### Data provided
* * *

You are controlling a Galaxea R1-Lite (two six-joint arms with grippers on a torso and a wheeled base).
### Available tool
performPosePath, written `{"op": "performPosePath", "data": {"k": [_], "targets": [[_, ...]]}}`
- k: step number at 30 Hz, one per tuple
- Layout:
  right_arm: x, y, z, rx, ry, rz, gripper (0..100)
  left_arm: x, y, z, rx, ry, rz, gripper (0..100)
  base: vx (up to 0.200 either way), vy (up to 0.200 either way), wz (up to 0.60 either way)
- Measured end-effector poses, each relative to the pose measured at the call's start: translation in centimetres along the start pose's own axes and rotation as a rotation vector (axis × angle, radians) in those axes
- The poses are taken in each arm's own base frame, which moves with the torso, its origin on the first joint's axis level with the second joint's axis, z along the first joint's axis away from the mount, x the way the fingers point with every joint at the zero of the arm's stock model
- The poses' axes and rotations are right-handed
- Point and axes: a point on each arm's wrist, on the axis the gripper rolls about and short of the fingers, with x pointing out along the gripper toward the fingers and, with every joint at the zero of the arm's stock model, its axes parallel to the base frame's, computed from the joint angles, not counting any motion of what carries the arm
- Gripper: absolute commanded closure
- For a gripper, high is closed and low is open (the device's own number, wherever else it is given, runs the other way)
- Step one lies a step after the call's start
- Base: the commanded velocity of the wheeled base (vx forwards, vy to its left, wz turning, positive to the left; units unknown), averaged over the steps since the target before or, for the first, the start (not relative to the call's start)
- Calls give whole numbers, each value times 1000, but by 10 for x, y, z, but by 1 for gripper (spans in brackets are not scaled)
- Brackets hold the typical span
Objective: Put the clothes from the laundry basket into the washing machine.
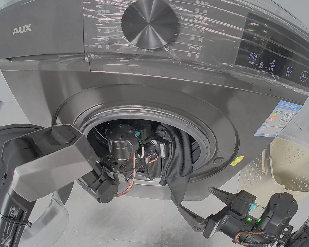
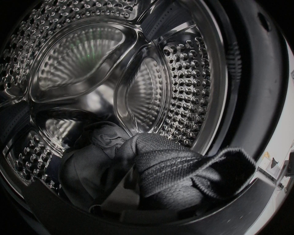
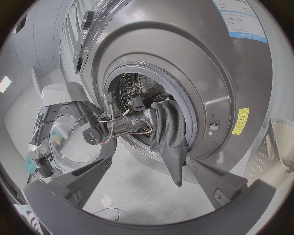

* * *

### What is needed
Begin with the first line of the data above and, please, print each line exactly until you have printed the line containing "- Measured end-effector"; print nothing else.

### Answer to the problem
You are controlling a Galaxea R1-Lite (two six-joint arms with grippers on a torso and a wheeled base).
### Available tool
performPosePath, written `{"op": "performPosePath", "data": {"k": [_], "targets": [[_, ...]]}}`
- k: step number at 30 Hz, one per tuple
- Layout:
  right_arm: x, y, z, rx, ry, rz, gripper (0..100)
  left_arm: x, y, z, rx, ry, rz, gripper (0..100)
  base: vx (up to 0.200 either way), vy (up to 0.200 either way), wz (up to 0.60 either way)
- Measured end-effector poses, each relative to the pose measured at the call's start: translation in centimetres along the start pose's own axes and rotation as a rotation vector (axis × angle, radians) in those axes

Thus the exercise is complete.